The laminar-flow-based rapid-mixing approach, introduced by Knight et al. in 1998, is referred to as ‘hydrodynamic focusing’ [53]. This approach relies solely on diffusive mixing, without introducing turbulence, taking advantage of the natural mixing process in microfluidic chips that function at low Reynolds numbers. For the hydrodynamic focusing geometry, two input fluids approach a central input fluid from either side, squeezing the central fluid into a thin, focused stream, across which diffusion occurs on a relatively short timescale [21, 53]. SAXS investigations of protein and RNA folding have subsequently been carried out using this type of device [21, 22, 30], achieving a minimum dead time of 240 μs [22]. This is a significant improvement on stopped-flow devices, but has not been improved further to match turbulent-flow mixers, at least, not in combination with SAXS. The hydrodynamic focusing approach for time-resolved SAXS is substantially limited by the size of the X-ray beam, as in order to access shorter timescales, the focused stream must be made even narrower; however, without the matching ability to adequately focus the X-ray beam, the system will suffer from low signal to noise. To complicate matters further, even if the beamline optics allow adequate microfocussing, radiation damage to the slowly flowing sample becomes a particularly severe issue. Hydrodynamic focusing has been used with alternative detection methods [54], which have been able to accomplish mixing times as short as 10 μs [55], demonstrating the potential of this microfluidic approach for time-resolved measurements and providing incentive to work towards optimising optical designs of future SAXS beamline setups to overcome current technical barriers and take full advantage of it.

media/fig2.png

Figure 2.

Two alternative rapid-mixing approaches in microfluidic channels for time-resolved SAXS. (A) Turbulent-flow mixing using the T-mixer [23] and arrow-shaped geometry [27] (inset). (B) Laminar-flow hydrodynamic focusing [21].

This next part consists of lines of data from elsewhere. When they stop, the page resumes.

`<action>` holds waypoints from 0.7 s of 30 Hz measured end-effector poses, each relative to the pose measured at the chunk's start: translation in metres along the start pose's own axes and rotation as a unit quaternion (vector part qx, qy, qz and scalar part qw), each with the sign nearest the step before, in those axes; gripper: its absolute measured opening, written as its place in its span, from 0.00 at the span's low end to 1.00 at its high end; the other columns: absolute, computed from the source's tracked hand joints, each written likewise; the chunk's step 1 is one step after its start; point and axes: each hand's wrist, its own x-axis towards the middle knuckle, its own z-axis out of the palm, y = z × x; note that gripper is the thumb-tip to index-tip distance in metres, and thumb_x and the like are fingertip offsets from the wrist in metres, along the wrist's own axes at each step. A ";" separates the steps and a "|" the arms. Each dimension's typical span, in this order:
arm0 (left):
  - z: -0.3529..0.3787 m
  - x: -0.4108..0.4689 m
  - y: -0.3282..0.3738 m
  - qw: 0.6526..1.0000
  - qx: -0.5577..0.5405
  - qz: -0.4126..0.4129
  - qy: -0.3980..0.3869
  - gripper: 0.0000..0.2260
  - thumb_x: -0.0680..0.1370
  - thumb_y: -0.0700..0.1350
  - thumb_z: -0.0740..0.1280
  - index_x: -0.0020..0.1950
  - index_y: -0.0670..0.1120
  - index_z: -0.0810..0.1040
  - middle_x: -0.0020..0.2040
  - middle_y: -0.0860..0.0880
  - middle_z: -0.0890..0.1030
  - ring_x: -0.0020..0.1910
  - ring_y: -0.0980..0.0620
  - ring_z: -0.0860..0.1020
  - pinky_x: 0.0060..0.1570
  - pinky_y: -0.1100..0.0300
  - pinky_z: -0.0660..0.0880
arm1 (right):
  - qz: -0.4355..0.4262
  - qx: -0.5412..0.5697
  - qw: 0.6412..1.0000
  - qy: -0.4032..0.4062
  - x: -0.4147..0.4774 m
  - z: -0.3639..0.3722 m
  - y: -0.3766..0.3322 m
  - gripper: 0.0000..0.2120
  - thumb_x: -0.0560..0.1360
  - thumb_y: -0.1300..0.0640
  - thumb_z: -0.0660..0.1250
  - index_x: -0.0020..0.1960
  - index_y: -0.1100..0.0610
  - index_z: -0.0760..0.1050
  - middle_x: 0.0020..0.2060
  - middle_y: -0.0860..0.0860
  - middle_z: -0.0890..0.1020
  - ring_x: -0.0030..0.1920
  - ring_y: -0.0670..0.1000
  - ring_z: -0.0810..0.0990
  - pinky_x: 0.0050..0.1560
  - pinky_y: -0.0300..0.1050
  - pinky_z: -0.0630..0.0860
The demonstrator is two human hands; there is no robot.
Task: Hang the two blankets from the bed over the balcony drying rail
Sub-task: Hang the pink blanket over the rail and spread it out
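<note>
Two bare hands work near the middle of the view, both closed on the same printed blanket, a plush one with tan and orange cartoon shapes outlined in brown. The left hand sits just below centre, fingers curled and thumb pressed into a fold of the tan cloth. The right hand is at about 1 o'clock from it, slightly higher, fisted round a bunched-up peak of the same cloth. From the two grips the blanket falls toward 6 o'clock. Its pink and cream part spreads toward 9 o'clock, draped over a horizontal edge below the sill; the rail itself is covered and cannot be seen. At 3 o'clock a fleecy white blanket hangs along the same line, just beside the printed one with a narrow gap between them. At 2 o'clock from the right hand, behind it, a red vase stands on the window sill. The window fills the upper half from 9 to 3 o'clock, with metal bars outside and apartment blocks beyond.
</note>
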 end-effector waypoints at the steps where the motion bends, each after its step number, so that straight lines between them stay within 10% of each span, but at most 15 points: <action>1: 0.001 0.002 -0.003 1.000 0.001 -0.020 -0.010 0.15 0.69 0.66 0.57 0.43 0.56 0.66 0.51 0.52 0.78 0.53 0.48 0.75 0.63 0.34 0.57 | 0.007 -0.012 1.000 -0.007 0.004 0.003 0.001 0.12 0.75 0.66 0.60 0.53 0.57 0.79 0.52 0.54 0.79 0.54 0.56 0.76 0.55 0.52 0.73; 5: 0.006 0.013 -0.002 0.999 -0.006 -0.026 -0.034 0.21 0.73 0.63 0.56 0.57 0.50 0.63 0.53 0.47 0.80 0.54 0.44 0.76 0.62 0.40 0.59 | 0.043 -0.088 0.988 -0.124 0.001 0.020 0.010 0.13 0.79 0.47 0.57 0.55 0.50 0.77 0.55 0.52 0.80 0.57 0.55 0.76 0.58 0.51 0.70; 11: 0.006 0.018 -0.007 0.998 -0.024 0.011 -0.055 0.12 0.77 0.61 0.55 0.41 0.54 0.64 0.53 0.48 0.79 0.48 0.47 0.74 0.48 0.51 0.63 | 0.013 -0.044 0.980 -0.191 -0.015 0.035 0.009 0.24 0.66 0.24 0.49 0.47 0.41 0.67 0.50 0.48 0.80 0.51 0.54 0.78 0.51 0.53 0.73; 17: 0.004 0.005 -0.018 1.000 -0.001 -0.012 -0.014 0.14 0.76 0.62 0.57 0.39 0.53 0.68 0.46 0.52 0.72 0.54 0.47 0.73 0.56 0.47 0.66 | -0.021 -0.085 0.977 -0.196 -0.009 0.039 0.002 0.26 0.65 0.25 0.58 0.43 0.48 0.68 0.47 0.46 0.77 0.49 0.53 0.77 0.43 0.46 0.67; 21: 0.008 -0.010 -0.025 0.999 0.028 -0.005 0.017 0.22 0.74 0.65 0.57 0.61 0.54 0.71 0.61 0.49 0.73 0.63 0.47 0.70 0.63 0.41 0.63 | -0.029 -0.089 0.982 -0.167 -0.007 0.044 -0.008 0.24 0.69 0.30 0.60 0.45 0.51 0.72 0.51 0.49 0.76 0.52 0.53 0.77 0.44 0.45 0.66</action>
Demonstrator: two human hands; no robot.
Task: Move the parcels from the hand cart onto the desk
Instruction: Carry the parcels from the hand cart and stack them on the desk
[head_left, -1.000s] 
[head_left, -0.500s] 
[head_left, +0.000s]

3. Conclusions and outlook

Over the last two to three decades, since microfluidics arose, various groups have recognised the advantage offered by this miniaturised technology and have successfully demonstrated its incorporation with SAXS. In particular, its high-throughput sample-handling potential and time-resolution–enhancing abilities have begun to be exploited. However this is still an emerging field, and microfluidic technology continues to push the boundaries and open up new possibilities, some likely yet to be conceived. With the current technology, 100 μs time resolution for SAXS studies on protein folding has been achieved. Although the turbulent- and laminar-flow mixers discussed above have been the most popular microfluidic approaches thus far, others have been looking to develop new mixing strategies, which could reduce dead times further, whilst the development of smaller, more highly focussed X-ray beams will be key to accessing faster timescales.